▶ _EXERCISE DIRECTIONS_: Find and copy the lines in the records beneath this task that contain the word "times".

▶ _PROVIDED RECORDS_:
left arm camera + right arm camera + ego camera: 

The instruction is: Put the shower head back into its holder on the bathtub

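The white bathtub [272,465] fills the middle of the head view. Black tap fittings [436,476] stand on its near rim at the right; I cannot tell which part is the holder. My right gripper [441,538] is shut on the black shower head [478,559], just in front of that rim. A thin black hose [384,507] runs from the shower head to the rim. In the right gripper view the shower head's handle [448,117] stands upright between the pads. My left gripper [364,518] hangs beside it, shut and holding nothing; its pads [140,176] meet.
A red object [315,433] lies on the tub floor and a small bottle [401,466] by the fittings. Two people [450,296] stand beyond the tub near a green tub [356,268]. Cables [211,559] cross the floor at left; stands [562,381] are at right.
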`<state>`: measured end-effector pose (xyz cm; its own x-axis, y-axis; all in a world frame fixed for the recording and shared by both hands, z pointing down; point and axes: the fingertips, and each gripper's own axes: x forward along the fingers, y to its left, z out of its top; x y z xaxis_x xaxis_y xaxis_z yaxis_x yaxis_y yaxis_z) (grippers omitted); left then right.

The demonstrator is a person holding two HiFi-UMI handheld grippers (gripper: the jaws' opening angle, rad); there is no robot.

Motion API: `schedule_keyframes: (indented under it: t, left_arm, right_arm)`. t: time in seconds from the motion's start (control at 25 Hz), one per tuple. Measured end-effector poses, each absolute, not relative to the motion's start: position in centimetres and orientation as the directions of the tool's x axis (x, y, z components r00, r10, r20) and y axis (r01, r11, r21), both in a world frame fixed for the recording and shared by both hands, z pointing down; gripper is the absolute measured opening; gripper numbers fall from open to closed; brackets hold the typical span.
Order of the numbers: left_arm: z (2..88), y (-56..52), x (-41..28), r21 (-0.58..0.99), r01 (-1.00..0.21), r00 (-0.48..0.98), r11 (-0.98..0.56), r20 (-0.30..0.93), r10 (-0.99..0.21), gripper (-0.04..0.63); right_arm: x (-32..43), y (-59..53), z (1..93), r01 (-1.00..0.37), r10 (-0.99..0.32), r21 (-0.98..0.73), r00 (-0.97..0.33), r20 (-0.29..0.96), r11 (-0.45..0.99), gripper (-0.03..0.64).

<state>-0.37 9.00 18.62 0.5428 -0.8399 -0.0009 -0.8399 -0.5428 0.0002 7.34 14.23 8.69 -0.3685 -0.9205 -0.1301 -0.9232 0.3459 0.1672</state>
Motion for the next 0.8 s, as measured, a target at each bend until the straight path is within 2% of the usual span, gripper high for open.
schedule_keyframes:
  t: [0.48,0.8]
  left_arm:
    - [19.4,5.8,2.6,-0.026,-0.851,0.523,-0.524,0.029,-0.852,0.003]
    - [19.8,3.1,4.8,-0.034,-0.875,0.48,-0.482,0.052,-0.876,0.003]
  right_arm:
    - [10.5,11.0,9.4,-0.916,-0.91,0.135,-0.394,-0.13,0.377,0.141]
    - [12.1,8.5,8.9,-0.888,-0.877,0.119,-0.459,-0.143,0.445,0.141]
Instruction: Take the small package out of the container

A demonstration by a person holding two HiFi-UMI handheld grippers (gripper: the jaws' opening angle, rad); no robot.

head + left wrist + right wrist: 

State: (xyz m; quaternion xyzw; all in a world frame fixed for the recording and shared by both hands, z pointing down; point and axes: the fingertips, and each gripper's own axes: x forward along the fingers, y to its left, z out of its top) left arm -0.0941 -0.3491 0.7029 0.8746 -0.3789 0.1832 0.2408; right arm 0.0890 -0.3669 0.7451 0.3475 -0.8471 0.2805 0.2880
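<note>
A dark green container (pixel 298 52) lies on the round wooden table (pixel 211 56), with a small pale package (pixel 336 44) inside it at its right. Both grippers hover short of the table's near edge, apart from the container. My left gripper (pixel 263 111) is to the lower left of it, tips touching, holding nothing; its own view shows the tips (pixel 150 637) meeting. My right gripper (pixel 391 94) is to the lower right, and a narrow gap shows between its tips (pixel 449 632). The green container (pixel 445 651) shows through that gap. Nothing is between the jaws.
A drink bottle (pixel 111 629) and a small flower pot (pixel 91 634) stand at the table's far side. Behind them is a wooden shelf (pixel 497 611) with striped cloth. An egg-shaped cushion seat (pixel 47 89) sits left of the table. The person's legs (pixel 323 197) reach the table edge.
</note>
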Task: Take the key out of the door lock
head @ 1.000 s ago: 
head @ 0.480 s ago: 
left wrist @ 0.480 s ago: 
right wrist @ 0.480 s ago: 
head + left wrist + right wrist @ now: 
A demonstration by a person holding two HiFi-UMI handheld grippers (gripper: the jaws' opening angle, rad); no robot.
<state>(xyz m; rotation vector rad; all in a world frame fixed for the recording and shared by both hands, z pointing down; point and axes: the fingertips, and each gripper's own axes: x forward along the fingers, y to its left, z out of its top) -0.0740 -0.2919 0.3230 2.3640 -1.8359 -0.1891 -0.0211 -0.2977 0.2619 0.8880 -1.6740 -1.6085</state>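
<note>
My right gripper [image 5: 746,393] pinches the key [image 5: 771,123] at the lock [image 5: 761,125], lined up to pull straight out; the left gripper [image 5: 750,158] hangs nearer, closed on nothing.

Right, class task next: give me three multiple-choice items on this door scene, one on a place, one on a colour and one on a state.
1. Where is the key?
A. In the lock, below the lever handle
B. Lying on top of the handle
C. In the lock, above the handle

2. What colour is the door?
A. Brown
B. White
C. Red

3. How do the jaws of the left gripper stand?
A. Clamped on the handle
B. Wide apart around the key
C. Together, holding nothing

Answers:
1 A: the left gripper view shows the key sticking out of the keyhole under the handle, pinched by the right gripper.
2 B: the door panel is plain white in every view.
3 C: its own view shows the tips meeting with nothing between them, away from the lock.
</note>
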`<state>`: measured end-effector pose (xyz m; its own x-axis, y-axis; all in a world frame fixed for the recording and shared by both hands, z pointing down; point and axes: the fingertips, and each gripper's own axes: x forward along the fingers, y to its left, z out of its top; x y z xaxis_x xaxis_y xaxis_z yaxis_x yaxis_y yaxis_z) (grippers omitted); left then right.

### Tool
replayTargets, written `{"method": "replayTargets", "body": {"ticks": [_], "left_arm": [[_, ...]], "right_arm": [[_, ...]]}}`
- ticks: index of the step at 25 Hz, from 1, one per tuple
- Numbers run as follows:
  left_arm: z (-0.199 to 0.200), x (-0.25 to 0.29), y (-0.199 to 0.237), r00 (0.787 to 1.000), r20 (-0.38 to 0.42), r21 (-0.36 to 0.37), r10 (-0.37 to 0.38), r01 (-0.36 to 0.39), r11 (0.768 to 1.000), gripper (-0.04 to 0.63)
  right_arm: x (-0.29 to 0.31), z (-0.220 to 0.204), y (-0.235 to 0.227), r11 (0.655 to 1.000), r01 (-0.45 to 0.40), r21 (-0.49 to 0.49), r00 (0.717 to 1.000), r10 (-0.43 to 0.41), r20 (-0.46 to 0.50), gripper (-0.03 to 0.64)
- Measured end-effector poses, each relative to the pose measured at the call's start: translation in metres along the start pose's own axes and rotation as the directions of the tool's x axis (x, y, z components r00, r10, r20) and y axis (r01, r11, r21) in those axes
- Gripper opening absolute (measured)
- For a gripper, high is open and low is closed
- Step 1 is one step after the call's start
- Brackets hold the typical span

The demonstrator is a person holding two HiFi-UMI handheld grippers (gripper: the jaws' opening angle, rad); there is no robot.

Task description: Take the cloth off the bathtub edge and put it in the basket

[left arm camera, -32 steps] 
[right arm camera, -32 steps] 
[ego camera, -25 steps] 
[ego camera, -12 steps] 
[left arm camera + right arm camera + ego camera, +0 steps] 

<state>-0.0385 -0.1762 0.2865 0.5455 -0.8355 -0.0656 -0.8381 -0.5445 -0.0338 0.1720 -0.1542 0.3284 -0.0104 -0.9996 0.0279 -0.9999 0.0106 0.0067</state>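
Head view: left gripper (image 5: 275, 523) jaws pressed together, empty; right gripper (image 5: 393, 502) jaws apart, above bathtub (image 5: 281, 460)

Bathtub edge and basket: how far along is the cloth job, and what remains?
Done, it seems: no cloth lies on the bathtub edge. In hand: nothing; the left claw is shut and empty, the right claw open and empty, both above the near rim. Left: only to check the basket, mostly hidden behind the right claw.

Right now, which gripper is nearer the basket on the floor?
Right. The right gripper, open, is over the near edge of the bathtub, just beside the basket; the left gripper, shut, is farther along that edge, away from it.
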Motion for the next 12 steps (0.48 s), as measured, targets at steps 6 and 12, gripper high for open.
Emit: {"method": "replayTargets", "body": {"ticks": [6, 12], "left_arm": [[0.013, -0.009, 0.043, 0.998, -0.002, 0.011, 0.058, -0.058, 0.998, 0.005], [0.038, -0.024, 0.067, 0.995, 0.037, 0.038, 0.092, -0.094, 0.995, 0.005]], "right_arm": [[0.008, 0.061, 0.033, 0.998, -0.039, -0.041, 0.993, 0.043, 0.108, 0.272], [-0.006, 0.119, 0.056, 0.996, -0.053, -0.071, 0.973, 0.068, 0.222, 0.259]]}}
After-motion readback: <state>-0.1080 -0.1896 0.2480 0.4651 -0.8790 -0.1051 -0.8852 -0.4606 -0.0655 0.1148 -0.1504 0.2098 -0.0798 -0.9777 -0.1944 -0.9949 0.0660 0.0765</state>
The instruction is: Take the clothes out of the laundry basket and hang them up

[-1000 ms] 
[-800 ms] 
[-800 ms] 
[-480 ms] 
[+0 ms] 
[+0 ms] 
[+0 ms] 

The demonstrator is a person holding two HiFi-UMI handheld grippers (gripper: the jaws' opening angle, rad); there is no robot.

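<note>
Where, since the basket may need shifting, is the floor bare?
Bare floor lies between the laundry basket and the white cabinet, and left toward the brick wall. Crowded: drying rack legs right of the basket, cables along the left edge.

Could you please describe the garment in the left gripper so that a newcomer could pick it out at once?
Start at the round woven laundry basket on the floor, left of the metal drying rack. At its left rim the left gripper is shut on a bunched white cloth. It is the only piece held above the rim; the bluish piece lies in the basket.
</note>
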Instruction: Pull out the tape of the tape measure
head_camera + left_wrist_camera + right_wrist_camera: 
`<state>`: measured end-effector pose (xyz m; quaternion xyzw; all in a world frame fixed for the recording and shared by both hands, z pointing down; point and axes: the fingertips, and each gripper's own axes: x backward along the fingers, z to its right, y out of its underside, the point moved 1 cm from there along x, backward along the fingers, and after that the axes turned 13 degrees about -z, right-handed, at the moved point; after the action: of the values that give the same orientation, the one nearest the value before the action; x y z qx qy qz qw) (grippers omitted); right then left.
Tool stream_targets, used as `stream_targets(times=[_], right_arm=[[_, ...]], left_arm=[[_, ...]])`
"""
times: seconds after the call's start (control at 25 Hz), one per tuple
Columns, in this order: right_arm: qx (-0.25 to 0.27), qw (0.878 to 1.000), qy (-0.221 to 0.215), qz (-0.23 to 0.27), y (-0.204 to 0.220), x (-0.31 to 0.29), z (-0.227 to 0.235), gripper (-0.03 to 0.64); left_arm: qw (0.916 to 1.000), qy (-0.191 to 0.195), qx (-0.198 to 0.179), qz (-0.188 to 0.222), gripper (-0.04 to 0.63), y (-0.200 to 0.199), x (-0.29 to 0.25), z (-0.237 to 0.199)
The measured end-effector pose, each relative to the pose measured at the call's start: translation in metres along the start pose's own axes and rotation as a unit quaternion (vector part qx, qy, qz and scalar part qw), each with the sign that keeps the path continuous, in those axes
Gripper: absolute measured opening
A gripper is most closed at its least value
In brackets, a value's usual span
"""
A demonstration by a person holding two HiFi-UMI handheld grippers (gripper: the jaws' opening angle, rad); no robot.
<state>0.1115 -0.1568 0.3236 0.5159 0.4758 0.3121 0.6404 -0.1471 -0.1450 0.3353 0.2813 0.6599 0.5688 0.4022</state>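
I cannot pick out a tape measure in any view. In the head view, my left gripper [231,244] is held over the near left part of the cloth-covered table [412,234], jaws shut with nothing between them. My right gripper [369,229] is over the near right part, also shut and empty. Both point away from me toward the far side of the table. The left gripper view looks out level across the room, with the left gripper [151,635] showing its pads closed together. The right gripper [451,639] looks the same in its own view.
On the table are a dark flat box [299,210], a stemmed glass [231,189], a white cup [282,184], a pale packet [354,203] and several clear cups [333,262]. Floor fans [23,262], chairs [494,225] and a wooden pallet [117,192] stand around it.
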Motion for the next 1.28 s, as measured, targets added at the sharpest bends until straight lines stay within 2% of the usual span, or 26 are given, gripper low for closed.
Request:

▶ _YOUR RESPONSE_:
Tool stream_targets, used as `stream_targets(times=[_], right_arm=[[_, ...]], left_arm=[[_, ...]])`
times: seconds after the call's start (control at 25 Hz), one per tuple

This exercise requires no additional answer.